**TASK GOAL:** Your copy of the data should leave out the images and match everything else exactly.

BEGIN SUPPLIED INFORMATION

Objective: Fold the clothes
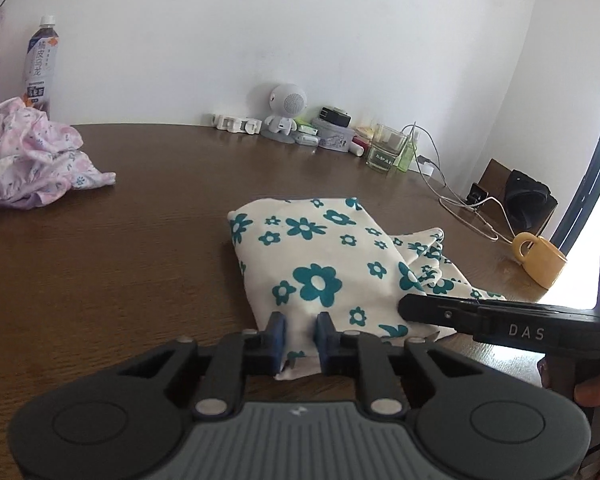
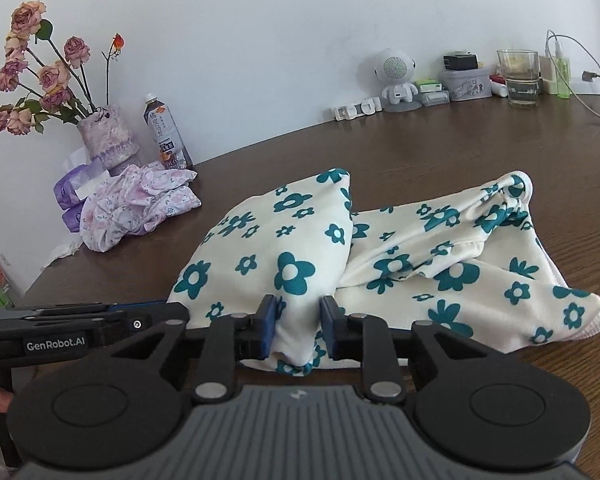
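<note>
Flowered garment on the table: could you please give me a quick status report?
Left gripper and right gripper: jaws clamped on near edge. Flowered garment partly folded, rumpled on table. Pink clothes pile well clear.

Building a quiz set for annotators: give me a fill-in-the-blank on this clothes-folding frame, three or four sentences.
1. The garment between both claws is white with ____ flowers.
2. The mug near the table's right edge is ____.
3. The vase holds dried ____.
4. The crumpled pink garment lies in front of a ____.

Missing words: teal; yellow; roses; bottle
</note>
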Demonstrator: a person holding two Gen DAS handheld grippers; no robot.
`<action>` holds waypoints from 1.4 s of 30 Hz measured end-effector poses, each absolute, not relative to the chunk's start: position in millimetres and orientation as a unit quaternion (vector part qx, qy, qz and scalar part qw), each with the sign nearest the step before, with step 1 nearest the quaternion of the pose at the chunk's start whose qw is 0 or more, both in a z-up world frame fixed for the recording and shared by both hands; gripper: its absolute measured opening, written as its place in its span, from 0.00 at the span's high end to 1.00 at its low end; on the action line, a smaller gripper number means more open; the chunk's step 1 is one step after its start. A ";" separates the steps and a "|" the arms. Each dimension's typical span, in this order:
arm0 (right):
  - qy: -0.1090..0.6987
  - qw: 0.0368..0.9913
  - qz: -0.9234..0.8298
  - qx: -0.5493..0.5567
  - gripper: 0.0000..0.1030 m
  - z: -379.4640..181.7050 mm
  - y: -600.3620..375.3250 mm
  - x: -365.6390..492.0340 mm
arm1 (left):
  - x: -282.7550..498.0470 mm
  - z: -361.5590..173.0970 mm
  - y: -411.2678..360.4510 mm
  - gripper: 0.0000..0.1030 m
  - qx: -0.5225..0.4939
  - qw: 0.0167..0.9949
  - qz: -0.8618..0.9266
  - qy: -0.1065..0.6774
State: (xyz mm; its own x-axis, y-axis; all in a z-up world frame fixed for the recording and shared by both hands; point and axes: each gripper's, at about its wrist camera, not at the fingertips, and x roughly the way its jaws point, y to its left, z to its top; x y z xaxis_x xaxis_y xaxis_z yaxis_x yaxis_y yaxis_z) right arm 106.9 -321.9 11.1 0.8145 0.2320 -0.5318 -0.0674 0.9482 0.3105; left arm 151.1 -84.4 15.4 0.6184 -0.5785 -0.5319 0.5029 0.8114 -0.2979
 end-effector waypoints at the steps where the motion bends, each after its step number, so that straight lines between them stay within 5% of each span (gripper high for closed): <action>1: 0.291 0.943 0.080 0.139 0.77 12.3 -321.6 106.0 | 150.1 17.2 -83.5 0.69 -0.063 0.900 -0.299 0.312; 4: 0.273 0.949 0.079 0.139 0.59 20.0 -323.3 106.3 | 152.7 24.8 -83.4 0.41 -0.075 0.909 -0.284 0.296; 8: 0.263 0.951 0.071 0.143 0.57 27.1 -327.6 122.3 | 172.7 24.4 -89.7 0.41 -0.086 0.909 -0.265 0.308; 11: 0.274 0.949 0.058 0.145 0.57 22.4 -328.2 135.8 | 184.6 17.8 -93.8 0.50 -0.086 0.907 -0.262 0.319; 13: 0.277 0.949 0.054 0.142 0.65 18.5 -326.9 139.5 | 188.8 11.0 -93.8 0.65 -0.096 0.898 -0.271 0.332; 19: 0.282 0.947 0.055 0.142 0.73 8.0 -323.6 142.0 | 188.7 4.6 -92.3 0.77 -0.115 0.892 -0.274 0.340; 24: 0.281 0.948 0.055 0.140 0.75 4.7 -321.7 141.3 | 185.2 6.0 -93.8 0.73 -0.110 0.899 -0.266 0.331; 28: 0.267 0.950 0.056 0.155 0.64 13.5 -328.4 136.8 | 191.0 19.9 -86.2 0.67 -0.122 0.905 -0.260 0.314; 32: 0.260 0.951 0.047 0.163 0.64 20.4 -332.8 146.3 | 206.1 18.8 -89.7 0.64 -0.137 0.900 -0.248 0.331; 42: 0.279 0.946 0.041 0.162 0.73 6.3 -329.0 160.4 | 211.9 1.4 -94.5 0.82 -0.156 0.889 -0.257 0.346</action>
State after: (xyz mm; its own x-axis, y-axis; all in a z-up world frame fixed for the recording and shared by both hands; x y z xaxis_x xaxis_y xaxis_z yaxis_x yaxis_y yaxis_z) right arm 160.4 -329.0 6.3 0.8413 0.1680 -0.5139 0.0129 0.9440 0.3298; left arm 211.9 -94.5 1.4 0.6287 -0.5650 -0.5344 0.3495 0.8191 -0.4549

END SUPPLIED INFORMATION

**REPLY:**
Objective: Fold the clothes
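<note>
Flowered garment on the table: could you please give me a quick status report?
Left gripper and right gripper: jaws clamped on near edge. Flowered garment partly folded, rumpled on table. Pink clothes pile well clear.

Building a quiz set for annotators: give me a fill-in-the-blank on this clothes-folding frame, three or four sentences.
1. The garment between both claws is white with ____ flowers.
2. The mug near the table's right edge is ____.
3. The vase holds dried ____.
4. The crumpled pink garment lies in front of a ____.

Missing words: teal; yellow; roses; bottle
</note>
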Demonstrator: a person holding two Gen DAS handheld grippers; no robot.
`<action>` holds waypoints from 1.4 s of 30 Hz measured end-effector poses, each absolute, not relative to the chunk's start: position in millimetres and orientation as a unit quaternion (vector part qx, qy, qz and scalar part qw), each with the sign nearest the step before, with step 1 nearest the quaternion of the pose at the chunk's start whose qw is 0 or more, both in a z-up world frame fixed for the recording and shared by both hands; gripper: its absolute measured opening, written as its place in its span, from 0.00 at the span's high end to 1.00 at its low end; on the action line, a smaller gripper number means more open; the chunk's step 1 is one step after its start. A ";" separates the steps and a "|" the arms. Each dimension's typical span, in this order:
arm0 (right):
  - qy: -0.1090..0.6987
  - qw: 0.0368..0.9913
  - qz: -0.9234..0.8298
  - qx: -0.5493..0.5567
  - gripper: 0.0000..0.1030 m
  - z: -379.4640..181.7050 mm
  - y: -600.3620..375.3250 mm
  - x: -365.6390..492.0340 mm
arm1 (left):
  - x: -282.7550..498.0470 mm
  - z: -361.5590..173.0970 mm
  - y: -411.2678..360.4510 mm
  - gripper: 0.0000..0.1030 m
  - qx: -0.5225..0.4939
  - qw: 0.0167..0.9949
  - qz: -0.8618..0.9266
  - qy: -0.1065..0.6774
State: (xyz mm; its own x-axis, y-axis; all in a z-up world frame fixed for the recording and shared by both hands; point and axes: each gripper's, at about its wrist camera, not at the fingertips, and x roughly the way its jaws point, y to its left, z to its top; x y z xaxis_x xaxis_y xaxis_z yaxis_x yaxis_y yaxis_z) right arm 106.9 -321.9 11.1 0.8145 0.2320 -0.5318 -0.0674 0.9482 0.3105; left arm 151.1 -84.4 15.4 0.6184 -0.5785 -0.5319 0.5029 0.8114 -0.2979
 end-effector waypoints at the steps where the motion bends, each after its step number, so that straight lines between them stay within 5% of each span (gripper high for closed): <action>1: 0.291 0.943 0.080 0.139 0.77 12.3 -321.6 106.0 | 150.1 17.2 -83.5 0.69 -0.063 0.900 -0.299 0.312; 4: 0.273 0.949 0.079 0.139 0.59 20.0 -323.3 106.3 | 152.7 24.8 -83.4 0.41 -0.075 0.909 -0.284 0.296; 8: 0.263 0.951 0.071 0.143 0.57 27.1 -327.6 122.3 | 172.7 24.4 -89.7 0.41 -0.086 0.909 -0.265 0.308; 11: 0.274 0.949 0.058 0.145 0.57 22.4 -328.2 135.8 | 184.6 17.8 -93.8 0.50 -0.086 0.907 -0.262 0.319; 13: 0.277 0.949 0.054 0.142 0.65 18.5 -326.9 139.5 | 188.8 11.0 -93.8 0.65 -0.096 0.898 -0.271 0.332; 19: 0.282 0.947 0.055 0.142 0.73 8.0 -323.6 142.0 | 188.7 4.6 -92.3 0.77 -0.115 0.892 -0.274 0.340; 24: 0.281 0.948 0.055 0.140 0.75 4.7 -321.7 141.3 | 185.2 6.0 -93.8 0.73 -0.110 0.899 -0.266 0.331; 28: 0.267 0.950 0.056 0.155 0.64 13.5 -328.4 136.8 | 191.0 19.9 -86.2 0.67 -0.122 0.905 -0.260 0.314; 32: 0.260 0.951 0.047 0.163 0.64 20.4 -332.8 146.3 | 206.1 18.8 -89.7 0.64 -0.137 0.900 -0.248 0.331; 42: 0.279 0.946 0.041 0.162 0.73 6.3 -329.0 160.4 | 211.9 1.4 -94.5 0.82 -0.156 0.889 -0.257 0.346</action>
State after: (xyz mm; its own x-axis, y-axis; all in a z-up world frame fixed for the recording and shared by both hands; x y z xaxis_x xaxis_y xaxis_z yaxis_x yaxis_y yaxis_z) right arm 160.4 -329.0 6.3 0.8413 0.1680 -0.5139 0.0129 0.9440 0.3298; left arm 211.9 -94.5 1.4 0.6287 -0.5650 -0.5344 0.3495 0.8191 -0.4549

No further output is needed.